Avis aux amateurs de l’auteur, ce nouveau titre est vraiment déconcertant puisque tous les critères indissociables du travail d’Emmanuel Guibert sont ici chamboulés et détournés.
Cet ouvrage, unique en son genre, est un électron libre dans la bibliographie de son auteur. Le smartphone et le balayeur narre l’histoire d’un balayeur parisien qui, au détour de sa tournée journalière, va rencontrer un smartphone doué de la parole. Les deux vont alors s’adonner à une réflexion philosophique et profonde sur nos rapports au numérique, au travail, et à la vie de manière générale.
Cette prosopopée interroge le statut de l’objet, son devenir, et l’osmose prégnante et indissociable des individus avec leurs téléphones.
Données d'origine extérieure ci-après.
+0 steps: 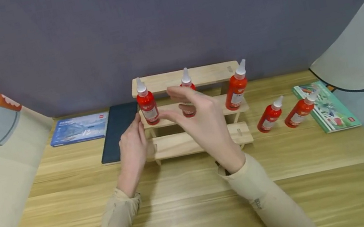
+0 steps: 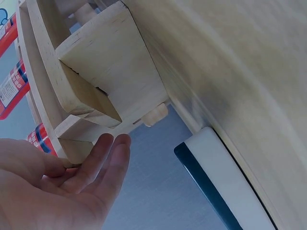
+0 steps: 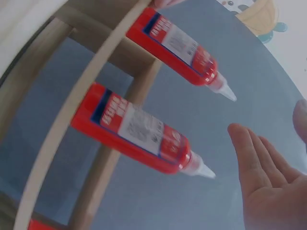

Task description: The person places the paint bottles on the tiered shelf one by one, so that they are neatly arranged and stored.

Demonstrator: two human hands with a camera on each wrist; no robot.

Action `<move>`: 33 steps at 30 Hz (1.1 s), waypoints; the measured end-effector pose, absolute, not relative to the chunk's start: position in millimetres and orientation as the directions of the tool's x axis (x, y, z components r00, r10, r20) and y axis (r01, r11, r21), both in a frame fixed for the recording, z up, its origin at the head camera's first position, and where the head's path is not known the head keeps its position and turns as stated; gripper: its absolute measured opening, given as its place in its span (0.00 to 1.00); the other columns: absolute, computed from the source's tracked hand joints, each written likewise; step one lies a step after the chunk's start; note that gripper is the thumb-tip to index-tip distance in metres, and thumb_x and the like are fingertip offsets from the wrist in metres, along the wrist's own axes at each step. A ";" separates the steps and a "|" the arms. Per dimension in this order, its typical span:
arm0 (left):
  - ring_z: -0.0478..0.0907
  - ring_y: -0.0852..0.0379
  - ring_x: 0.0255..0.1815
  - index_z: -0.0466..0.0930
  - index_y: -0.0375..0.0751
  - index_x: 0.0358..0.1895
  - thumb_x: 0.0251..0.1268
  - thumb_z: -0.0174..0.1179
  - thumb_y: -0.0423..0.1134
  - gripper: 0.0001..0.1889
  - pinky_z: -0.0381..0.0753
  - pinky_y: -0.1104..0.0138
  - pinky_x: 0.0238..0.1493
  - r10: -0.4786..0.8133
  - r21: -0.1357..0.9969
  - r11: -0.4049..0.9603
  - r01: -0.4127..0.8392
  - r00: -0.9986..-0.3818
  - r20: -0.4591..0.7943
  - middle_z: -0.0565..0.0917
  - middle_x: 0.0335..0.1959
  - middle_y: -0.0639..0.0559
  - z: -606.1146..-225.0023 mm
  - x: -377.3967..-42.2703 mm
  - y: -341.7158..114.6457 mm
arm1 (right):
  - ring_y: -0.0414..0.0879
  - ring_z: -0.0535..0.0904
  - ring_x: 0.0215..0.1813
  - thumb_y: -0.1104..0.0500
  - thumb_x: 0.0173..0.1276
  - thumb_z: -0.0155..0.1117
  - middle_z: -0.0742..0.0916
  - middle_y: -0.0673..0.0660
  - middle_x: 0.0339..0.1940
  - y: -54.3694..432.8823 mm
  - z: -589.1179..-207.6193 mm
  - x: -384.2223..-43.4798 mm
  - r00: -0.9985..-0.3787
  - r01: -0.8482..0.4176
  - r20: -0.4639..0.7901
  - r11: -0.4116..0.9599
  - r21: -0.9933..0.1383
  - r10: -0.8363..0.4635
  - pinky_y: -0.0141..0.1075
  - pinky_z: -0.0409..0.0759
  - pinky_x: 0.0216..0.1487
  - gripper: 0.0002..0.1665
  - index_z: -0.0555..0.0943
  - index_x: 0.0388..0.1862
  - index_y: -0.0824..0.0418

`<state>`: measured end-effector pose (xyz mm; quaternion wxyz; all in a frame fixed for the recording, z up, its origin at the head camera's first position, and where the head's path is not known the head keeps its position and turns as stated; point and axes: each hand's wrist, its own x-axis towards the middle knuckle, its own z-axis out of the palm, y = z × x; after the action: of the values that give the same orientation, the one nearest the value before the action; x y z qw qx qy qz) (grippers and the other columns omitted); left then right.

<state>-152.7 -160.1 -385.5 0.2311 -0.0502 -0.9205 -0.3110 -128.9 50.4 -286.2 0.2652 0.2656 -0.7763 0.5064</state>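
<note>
A three-tier wooden rack stands against the back wall. On its middle tier are a left red squeeze bottle, a middle one partly behind my right hand, and a right one, all upright with pale nozzles. My left hand holds the left end of that tier; in the left wrist view its thumb and fingers lie about the board's end. My right hand hovers before the rack, fingers and thumb spread apart. Nothing is in it, and the right wrist view shows it apart from the bottles.
Two more red squeeze bottles stand on the table right of the rack, beside a green book. Left of the rack lie a dark book and a blue box or book. A grey wall rises behind.
</note>
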 end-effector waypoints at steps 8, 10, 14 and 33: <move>0.84 0.29 0.58 0.78 0.24 0.70 0.87 0.50 0.33 0.20 0.84 0.37 0.50 -0.053 0.551 0.804 0.224 -0.896 0.441 0.83 0.64 0.30 -386.0 -153.4 -158.8 | 0.49 0.92 0.49 0.63 0.55 0.88 0.93 0.61 0.52 75.7 -279.5 -116.1 -0.627 -0.748 0.771 0.361 -0.557 -0.110 0.34 0.88 0.49 0.30 0.88 0.56 0.70; 0.84 0.29 0.58 0.78 0.24 0.70 0.87 0.50 0.33 0.20 0.84 0.37 0.51 -0.052 0.551 0.804 0.223 -0.897 0.440 0.83 0.64 0.30 -386.0 -153.5 -158.6 | 0.49 0.92 0.49 0.63 0.55 0.88 0.93 0.60 0.52 82.9 -278.1 -113.5 -0.627 -0.745 0.773 0.364 -0.558 -0.096 0.33 0.88 0.49 0.30 0.88 0.56 0.70; 0.84 0.29 0.59 0.78 0.24 0.70 0.87 0.50 0.34 0.20 0.84 0.37 0.52 -0.056 0.552 0.805 0.220 -0.897 0.439 0.83 0.64 0.30 -386.2 -153.1 -158.4 | 0.49 0.92 0.50 0.64 0.55 0.88 0.92 0.59 0.53 98.0 -274.5 -109.0 -0.636 -0.728 0.769 0.380 -0.570 -0.065 0.33 0.88 0.49 0.30 0.88 0.57 0.70; 0.83 0.29 0.60 0.78 0.25 0.70 0.87 0.50 0.34 0.20 0.83 0.36 0.54 -0.061 0.546 0.808 0.222 -0.891 0.451 0.82 0.65 0.31 -385.5 -153.1 -159.6 | 0.40 0.90 0.53 0.76 0.52 0.85 0.92 0.55 0.53 146.1 -270.1 -99.7 -0.677 -0.631 0.732 0.453 -0.630 0.075 0.32 0.86 0.54 0.32 0.89 0.58 0.66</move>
<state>-153.1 -159.6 -385.5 0.2298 -0.0437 -0.9225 -0.3071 -99.7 146.1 -270.1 0.3593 0.1799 -0.7728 0.4912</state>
Celle-là même qui abrutit les hommes, les rendant fantomatiques dans un monde en perpétuelle effervescence.
Le fort d’Emmanuel Guibert, dans cet ouvrage et dans son œuvre en général, est qu’il arrive à dire énormément avec peu. Le dessin y est synthétique, à la limite du rébarbatif, mais ce n’est pas l’enjeu ni le sujet. Ici, c’est le texte qui prime, les planches et les cases n’étant qu’un support pour Guibert pour énoncer des thèses beaucoup plus approfondies.
Notamment sur le statut et le rôle d’un individu au sein de la société avecl’exemple-clé et significatif du balayeur : « Les gens qui abattent une besogne utile, ingrate et vieille comme le monde sont toujours invisibles. » Cette citation est représentative de l’esprit de ce livre. Le balayeur donne du bien-être aux individus car il est attaché à l’idée de propreté, mais personne ne le remarque finalement.
Guibert livre ici un portrait drôle et touchant de ce métier négligé et invisibilisé et, bien que le format, le dessin, le ton, ne soient pas celui du récit et du témoignage que l’on a pu lire dans La Guerre d’Alan ou Le Photographe. Mais il y a toujours la même empathie : l’auteur nous parle toujours des gens. C’est probablement ce qui donne ce petit supplément d’âme à ce livre, au ton si particulier et caractéristique. « Je ne raconterai jamais l’histoire de quelqu’un que je n’ai pas connu » répète-t-il souvent et on se plaît à penser qu’au détour d’une balade dans les rues de Paris, nous croiserons peut-être ce balayeur attachant, cet aventurier du quotidien et son outil animé.